Some cord blood banks are offering the opportunity of collecting and storing a neonate’s cord blood for some unspecified future use in the unlikely event that the child develops a condition that would require allogeneic transplantation.  In addition, some cord blood is collected and stored from a neonate for use by a sibling in whom an allogeneic transplant is anticipated due to a history of leukemia or other condition requiring allogeneic transplant.
 
Regulatory Status
 
According to the U.S. Food and Drug Administration (FDA), cord blood stored for potential use by a patient unrelated to the donor meets the definitions of “drug” and “biological products.” As such, products must be licensed under a biologics license application or an investigational new drug application before use.
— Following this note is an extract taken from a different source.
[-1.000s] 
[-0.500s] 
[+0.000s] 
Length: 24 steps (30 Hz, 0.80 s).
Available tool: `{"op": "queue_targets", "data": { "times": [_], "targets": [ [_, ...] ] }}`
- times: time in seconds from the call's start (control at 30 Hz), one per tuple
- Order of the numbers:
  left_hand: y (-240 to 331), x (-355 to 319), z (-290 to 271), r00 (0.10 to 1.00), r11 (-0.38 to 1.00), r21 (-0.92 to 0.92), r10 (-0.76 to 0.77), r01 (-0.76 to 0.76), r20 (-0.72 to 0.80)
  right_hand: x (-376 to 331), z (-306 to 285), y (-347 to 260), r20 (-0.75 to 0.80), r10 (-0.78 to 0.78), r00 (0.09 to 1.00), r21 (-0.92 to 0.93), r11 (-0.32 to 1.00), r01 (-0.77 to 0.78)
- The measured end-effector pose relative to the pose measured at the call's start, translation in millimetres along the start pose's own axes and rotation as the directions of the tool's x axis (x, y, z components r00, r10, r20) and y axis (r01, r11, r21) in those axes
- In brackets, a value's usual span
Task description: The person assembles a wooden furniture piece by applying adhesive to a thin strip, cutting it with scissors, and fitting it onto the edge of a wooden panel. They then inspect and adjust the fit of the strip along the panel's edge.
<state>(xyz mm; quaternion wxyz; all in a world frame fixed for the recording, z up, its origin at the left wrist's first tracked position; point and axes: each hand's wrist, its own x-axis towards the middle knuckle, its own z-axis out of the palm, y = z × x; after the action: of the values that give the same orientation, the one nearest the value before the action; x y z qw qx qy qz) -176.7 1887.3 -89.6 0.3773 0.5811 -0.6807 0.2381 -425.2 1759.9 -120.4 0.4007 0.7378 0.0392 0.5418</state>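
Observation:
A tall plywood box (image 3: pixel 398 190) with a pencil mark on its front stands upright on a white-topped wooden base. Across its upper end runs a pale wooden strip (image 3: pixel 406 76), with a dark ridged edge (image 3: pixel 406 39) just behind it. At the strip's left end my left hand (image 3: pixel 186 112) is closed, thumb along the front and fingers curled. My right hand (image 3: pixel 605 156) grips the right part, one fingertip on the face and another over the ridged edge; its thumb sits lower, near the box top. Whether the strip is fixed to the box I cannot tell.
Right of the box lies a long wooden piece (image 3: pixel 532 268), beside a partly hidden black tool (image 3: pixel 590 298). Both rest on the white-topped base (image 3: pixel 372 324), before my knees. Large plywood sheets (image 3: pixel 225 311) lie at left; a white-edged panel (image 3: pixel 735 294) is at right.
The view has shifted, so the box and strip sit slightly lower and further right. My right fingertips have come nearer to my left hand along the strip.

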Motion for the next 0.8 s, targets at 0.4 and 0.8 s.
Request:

Facilities that prepare cord blood units only for autologous and/or first- or second-degree relatives are required to register and list their products, adhere to Good Tissue Practices issued by the FDA, and use applicable processes for donor suitability determination (FDA, 2013).
 

Policy/
Coverage:
The collection and/or storage of cord or placental blood cells for an unspecified future use as an autologous stem-cell transplant in the original donor, or for some unspecified future use as an allogeneic stem-cell in a related or unrelated donor is not covered.  (Unspecified future use is defined as a use for a medical condition that does not now exist).

Rationale:
Member health plans and contracts issued by Arkansas BCBS condition coverage of services, among other factors, upon satisfaction of the Primary Coverage Criteria, as defined in the health plan or contract.  In order to be covered, medical services, drugs, treatments, procedures, tests, equipment or supplies (“interventions”) must be recommended by your treating physician and meet all terms of the health plan or contract, including all requirements of the Primary Coverage Criteria.  (There are 4 major Primary Coverage Criteria categories listed; category applies to cord blood storage for unspecified future use): The intervention must be a health intervention intended to treat a medical condition.  A “health intervention” is an item or service delivered or undertaken primarily to diagnose, detect, treat, palliate or alleviate a medical condition or to maintain or restore functional ability of the mind or body.  A “medical condition” means a disease, illness, injury, pregnancy or a biological or psychological condition.”
 
The storage of cord or placental stem cells from a neonate for an unspecified future use does not meet the Primary Coverage Criteria because there is no “medical condition” or “health intervention” involved, as defined in the ABCBS member health plan or contract.
 
Some Arkansas BCBS members have older contracts that do not include the Primary Coverage Criteria, but which provide that no coverage is available where treatment is not medically necessary for diagnosis or treatment of an illness or injury.  The storage of cord or placental stem cells from a neonate for an unspecified future use does not meet such older contracts’ criteria for coverage because there is no illness or injury requiring diagnosis or treatment.
 
2014 Update
A literature search conducted through September 2014 did not reveal any new information that would prompt a change in the coverage statement. The key identified literature is summarized below.
 
Unrelated Allogeneic Cord Blood Transplant
 
A 2014 study by Liu et al compared outcomes after unrelated donor cord blood transplantation versus matched-sibling donor peripheral blood transplantation (Liu, 2014). The study included patients age 16 years or older who had hematologic malignancies. A total of 70 patients received unrelated cord blood and 115 patients received HLA-identical peripheral blood stem cells, alone or in combination with bone marrow. Primary engraftment rates were similar in the 2 groups, 97% in the cord blood group and 100% in the peripheral blood stem-cell group. Rates of most outcomes, including grades III to IV acute GVHD and 3-year disease-free survival were also similar between groups. However, the rate of chronic GVHD was lower in the unrelated-donor cord blood group. Specifically, limited or extensive chronic GVHD occurred in 12 of 58 (21%) evaluable patients in the cord blood group and 46 of 109 (42%) evaluable patients in the peripheral blood stem cell group, p=0.005.
 
Studies have identified the importance of a minimum cell dose. For example, a 2013 analysis of data from the Korean Cord Blood Registry found that the presence of at least 3.91 X 105/kg of infused CD34+ cells was significantly associated with overall survival (p=0.03) in unrelated donor cord blood transplants in children and adolescents (Park, 2014).
 
A French study evaluating double unit transplants in adults with hematologic malignancies found an engraftment rate of 93% (127 of 136) and a median overall survival rate of 17.5 months (Wallet, 2013).
  
2015 Update
A literature search conducted through September 2015 did not reveal any new information that would prompt a change in the coverage statement. The key identified literature is summarized below.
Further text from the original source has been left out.